Percent of population living within two hours travel time from nearest facility offering a specific reproductive health service
The percent of the population in a given geographical area that resides within two hours travel to the nearest service delivery site offering a specific type of reproductive health (RH) service (e.g., antenatal care, voluntary counseling and testing, male sterilization)
The time (measured in minutes) is contextually-based and depends on what the most common form of transportation is. For example, at one site, traveling may be primarily on foot whereas at another site it may be by motorbike and vehicle.
This indicator is calculated as:
(Number of respondents living within two hours travel time to nearest facility providing a specific RH service / Total number of people surveyed) x 100
Information on the location of the respondents in relation to the service delivery point in question
One can map the routes between a given community and an individual service delivery point and can (preferably) obtain measures of travel time.
Self-reports of respondents or key informants is another way to determine travel time.
Data from facility-based surveys analyzed in relation to data from household surveys (e.g., in the context of a DHS survey); special surveys
Ideally, the researcher will determine the distance between the home of an average citizen in country X and the nearest facility providing a specific RH service and with that information, determine the time it takes to cover that distance by the most common mode(s) of transportation. In the past, researchers often relied on self-report of survey respondents or of community informants, both of which tended to be highly unreliable. In recent years, researchers have attempted to link the DHS household surveys with surveys of the facilities in the surrounding area in selected countries. In linking the data from the household and facility-based surveys, researchers and evaluators are able to accurately measure distance between these communities and service delivery points (Akin et al., 1998; Seiber and Bertrand, 2001).
There are, however, several caveats to measuring access using this linking technique. First, many DHS household surveys do not include a facility-based survey, or the facility-based survey is not linked to the household survey. Second, the human and financial resources needed to carry out a DHS with both the household and the facility-based components are considerable. Thus, in the best of cases, the linked surveys are conducted only once every 3-5 years. Third, this linking of the two surveys allows for a much more precise measurement of the time and distance between the household of the average respondent and the nearest service delivery point. However, research has shown that clients often elect to use services at some more distant point to preserve their privacy; to obtain a range of services (e.g., specific contraceptive method, or special lab procedures) not available at a facility closer to their home; or to obtain higher quality services (e.g., better client-provider communication).
To date, evaluators have studied physical access as a determinant of service utilization and use, but program managers have not routinely used it for the day-to-day monitoring of program performance, because of the time and expense associated with the above-mentioned linking procedure.
access, health system strengthening (HSS), safe motherhood (SM)
Distance to the nearest RH facility represents, on one hand, the commitment and resources of government to provide universal access to health care. It is an important variable to consider in terms of women’s ability to obtain obstetrical services– maternal and child health care and family planning– particularly in areas where transportation is difficult. Distance to needed obstetrical services and lack of transport to reach a facility offering such services are key variables contributing to maternal deaths. Advocates for safe motherhood argue that these preventable deaths indicate that policy makers undervalue women’s lives. Advocates employ human rights conventions to hold governments accountable for providing appropriate and accessible health services (Rosenfield, 2001). On the other hand, when women travel outside of their communities to obtain care at a remote service site, they may do so because some service facilities fail to adequately observe privacy and confidentiality, and women fear the consequences. For example, women who feel they must obtain contraceptives covertly because of perceived disapproval on the part of the husband or extended family may fear retribution if confidentiality is violated. Many small local service outlets have no potential for offering women visual privacy as they wait in line for services.
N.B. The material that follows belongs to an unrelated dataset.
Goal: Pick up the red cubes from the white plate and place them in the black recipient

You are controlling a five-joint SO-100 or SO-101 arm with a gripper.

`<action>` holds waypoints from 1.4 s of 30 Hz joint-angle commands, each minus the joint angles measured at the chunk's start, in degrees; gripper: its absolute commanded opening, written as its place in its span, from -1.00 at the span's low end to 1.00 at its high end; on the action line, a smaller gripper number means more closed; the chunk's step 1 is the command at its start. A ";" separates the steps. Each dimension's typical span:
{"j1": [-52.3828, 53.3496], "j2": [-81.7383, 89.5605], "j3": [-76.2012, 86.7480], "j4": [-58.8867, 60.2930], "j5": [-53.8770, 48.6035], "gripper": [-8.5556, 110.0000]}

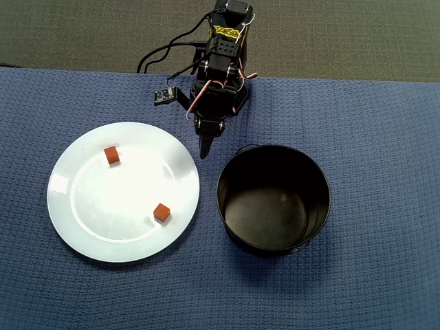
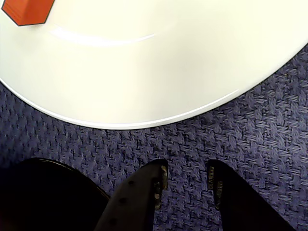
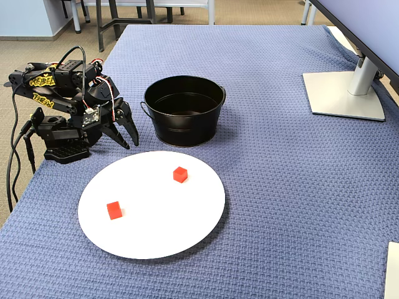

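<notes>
Two red cubes lie on the white plate (image 1: 96, 206): one near its far edge (image 1: 111, 155) and one at its near right (image 1: 161, 212). In the fixed view they show as the right cube (image 3: 180, 175) and the left cube (image 3: 114, 210) on the plate (image 3: 156, 224). The black pot (image 1: 230, 180) stands right of the plate and looks empty. My gripper (image 1: 205, 146) is open and empty, low over the cloth between the plate's rim and the pot. In the wrist view the gripper (image 2: 186, 173) points at the plate's rim (image 2: 168, 62), with one cube (image 2: 26, 10) at the top left and the pot (image 2: 43, 197) at the lower left.
A blue woven cloth (image 3: 280, 187) covers the table. The arm's base (image 3: 59, 146) and its cables sit at the table edge. A monitor stand (image 3: 346, 93) is at the far right in the fixed view.
</notes>
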 commanded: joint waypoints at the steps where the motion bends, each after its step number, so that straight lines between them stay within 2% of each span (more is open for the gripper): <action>1: 2.99 -3.69 -8.70 -0.26 -1.49 -0.71; 5: 3.16 -4.48 -10.55 0.00 -0.97 -0.53; 11: 7.03 -9.84 -26.10 10.46 -0.44 -0.53; 20: 18.98 -45.00 -41.22 -5.62 -2.55 -0.49; 26: 19.60 -62.40 -53.70 -4.31 4.31 -0.49; 36: 13.97 -79.45 -75.32 9.49 23.20 -0.52; 42: 11.07 -86.75 -82.35 12.13 26.46 -0.51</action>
However, even these facilities can observe policies and procedures to protect the woman’s confidentiality in RH choices and services obtained.
Akin J.S., D.K. Guilkey, P.L. Hutchinson, and M.T. McIntosh. 1998. “Price Elasticities of Demand for Curative Health Care with Control for Sample Selectivity on Endogenous Illness: An Analysis for Sri Lanka.” Health Economics 7, 509-531.
Rosenfield A, 2001. “Maternal Mortality as a Human Rights and Gender Issue”. In: Reproductive Health, Gender and Human Rights: a dialogue. Edited by Elaine Murphy and Karin Ringheim. Washington D.C.: Program for Appropriate Technology in Health [PATH].
Seiber, E. and J.T. Bertrand. 2001. “Access as a Factor in Differential Contraceptive Use between Mayans and Ladinos in Guatemala.” MEASURE Evaluation Project Working Paper Series. University of North Carolina, Chapel Hill, NC: Carolina Population Center.